Выбрать главу

— Как вы считаете, Виталий Александрович, Лариса могла бы вычислить убийцу Коляды, сумела бы найти пропавшие книги, архив?

— Это действительно было убийство, вы уверены? — прищурился учитель астрологии.

— Есть такая версия, — уклончиво ответил Кудряшов.

— Разумеется, Лариса может это сделать. Но ведь она — лицо заинтересованное. Все-таки она была Алевтине подругой. Так что я вам не советовал бы бросать собственные усилия в этом направлении.

Слава внимательно посмотрел на Виталия Александровича. Лицо астролога было непроницаемо.

Глава 3

Андрей Сафьянов открыл замысловатой формы ключом бронированную дверь, встал на пороге и еще раз не без гордости и удовольствия оглядел просторную прихожую. Хата была отменная, хорошо отремонтированная, удобно спланированная и абсолютно пустая. Высоченные потолки, кирпичные толстые стены, роскошный вид на набережную из окна, пять минут пешком от станции Кольцевого метро. Заполучить ее стоило Сафьянову недюжинных трудов. Но вот же он выкупил ее и теперь сможет перепродать с приличной выгодой.

Андрей опустился на широкий подоконник, посмотрел в окно: машины, застрявшие на мосту, пытались вырваться из пробки, но это им удавалось хреново. Некоторые уже затравленно гудели, пытаясь хоть таким бесполезно-беспомощным образом выразить свое право на простор и свободу. Отдельные смельчаки, рискуя, вырывались на встречную полосу. Но большинство, покорившись обстоятельствам, терпеливо воспринимало реальность. «Сэкономишь минуту — потеряешь жизнь» — гаишники правы, как всегда.

Сафьянов вспомнил вдруг, как всего пятнадцать лет назад пришел, тиская смотровой ордер в кармане, в ту свою комнату в коммуналке. Дом после реконструкции только-только начали заселять, в углу выделенных Сафьянову апартаментов высилась смердящая куча дерьма, оставленная, может, строителями, может, бомжами.

Тогда, пятнадцать лет назад, Андрей, тридцатилетний здоровый мужик, сел на подоконник и заплакал. Заплакал от радости: осталась позади проклятая необходимость снимать углы-комнатушки, платя деньги, которые неизвестно откуда нужно было добывать. Заплакал от воспоминаний об унижениях, которые пришлось пропустить через себя, давясь гордыней, когда выселялся по первому требованию хозяев жилищ — уходил в никуда со стопочкой книжек и с чемоданчиком.

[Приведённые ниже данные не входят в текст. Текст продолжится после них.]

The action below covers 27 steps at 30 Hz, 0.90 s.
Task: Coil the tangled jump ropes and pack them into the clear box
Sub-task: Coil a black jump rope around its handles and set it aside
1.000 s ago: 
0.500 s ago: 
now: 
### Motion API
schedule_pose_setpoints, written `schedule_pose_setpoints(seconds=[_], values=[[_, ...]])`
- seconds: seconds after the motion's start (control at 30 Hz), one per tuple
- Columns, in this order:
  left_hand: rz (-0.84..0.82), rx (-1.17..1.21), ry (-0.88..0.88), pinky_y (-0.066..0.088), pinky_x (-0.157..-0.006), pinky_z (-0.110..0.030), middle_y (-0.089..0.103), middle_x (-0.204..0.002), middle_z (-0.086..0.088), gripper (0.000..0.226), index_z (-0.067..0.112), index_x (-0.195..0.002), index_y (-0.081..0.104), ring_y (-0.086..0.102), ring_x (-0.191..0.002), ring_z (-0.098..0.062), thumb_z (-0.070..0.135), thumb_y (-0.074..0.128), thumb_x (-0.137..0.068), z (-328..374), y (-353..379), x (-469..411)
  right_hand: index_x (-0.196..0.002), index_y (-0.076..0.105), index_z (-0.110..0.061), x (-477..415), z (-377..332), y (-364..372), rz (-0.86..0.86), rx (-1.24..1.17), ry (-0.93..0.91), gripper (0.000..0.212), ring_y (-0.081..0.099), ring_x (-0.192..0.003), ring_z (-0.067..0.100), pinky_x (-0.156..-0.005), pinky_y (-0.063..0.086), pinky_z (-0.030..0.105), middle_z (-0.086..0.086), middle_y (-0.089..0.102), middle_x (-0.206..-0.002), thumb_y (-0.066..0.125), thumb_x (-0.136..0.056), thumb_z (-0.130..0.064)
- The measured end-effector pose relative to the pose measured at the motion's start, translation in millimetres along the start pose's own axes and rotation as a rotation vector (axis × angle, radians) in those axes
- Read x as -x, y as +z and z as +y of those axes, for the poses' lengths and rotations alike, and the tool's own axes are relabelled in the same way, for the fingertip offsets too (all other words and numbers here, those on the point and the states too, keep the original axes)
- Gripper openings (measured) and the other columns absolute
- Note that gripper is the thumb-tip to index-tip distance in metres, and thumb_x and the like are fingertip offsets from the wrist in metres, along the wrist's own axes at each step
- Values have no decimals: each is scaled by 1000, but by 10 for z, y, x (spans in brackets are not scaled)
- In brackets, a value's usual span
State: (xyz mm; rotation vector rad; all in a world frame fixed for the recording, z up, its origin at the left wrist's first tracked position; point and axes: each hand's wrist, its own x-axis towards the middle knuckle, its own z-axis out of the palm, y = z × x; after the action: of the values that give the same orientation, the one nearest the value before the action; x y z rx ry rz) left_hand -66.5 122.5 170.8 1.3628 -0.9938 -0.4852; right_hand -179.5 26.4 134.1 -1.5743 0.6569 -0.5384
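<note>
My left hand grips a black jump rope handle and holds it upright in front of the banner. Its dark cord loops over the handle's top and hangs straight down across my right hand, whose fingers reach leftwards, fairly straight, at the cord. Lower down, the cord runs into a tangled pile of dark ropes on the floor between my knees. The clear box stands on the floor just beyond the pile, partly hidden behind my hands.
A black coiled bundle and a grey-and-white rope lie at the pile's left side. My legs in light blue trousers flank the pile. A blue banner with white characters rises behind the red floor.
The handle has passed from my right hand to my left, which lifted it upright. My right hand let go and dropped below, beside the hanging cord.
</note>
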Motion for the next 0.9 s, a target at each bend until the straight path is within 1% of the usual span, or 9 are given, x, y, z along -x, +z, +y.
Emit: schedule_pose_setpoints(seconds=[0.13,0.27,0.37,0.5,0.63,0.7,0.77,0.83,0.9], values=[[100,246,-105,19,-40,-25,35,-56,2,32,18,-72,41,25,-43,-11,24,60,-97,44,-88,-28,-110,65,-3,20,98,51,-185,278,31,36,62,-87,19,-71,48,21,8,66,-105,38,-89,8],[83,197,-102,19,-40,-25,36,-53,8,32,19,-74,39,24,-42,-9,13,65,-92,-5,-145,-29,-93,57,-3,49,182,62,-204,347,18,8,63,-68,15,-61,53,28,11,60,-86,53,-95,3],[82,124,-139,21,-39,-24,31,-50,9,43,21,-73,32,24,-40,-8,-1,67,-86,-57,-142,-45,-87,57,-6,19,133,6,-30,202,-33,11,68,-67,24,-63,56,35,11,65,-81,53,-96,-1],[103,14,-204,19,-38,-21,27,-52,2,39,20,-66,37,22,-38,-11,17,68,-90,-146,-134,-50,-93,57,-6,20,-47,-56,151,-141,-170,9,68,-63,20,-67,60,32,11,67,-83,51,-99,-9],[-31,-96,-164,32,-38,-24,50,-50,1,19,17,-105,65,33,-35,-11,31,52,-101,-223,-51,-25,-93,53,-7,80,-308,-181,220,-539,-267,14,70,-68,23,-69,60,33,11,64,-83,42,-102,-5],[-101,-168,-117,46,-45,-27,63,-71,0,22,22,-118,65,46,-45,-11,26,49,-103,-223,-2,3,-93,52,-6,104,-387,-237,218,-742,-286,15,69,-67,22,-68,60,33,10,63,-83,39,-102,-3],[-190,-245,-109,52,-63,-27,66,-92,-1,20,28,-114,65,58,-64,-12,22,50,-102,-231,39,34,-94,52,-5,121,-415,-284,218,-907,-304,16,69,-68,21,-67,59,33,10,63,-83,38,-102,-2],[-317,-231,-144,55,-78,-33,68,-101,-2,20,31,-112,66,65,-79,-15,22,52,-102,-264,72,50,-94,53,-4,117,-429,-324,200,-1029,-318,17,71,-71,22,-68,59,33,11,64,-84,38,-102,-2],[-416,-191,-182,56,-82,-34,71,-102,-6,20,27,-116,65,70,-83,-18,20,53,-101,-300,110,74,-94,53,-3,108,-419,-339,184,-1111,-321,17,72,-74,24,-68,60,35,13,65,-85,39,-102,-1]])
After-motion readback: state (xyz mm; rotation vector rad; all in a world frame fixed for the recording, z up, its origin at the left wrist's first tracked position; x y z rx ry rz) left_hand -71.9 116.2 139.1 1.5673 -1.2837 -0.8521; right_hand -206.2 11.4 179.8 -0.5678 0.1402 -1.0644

Пятнадцать лет назад начиналась новая жизнь. Обретшему наконец свой угол Сафьянову грезилось: жизнь будет яркая, полная огней и славы. Тогда Сафьянов был журналистом еще не знаменитым — известность была впереди. Сейчас она в прошлом. Теперь блестящий, популярный некогда публицист занимается пусть успешно, но куплей-продажей недвижимости, опасливо скрывая свои занятия от широкой публики. И телефон его нынче раскаляется не от звонков с поздравлениями по поводу новой острой статьи, его не донимают, как прежде, приглашениями на вечеринки бомонда, приемы в посольствах иностранных государств, на выступления перед почтенной публикой, жадно интересующейся новостями политики и громкими разоблачениями тоталитарного режима. Да, это все в прошлом. Но не случилось самого страшного, того, чего Андрей, распробовав хорошенько, боялся больше всего, от чего бежал рьяно и без оглядки на неизбежные потери. Не случилось безденежья, жалкости, которую несет с собой бедность. Сегодня, сидя на широком подоконнике в подготовленной к продаже квартире, Андрей был уверен в своем будущем: он точно знал, что никогда не впустит больше в свою жизнь унижений, ни под каким видом. Не впустит любой ценой.

Через десять лет после рождения Андрея его семья, исколесив полстраны, поскольку отец был военным, поселилась наконец в пристойном городе, в Риге. И Андрей не без оснований считал себя рижанином. Его самолюбие несло отчетливый отпечаток известного прибалтийского гонора, порой даже милого и безобидного. Его мироощущение живописно окрашивалось в тона Европы, конкретно той ее части, которая не осознавала еще благодаря тогдашнему «железному занавесу», что она, в общем-то, представляет собой всего лишь задворки славного континента, чем и спасала свою значимость и независимость в собственных глазах. Его вкусы были определены эстетикой рижской игрушечной опрятности. Андрей даже внешне походил на латыша: высокий, значительный в своем немногословии и при спокойном темпераменте, с величественной посадкой головы, он выглядел как настоящий рижанин, и чувствовал — как рижанин.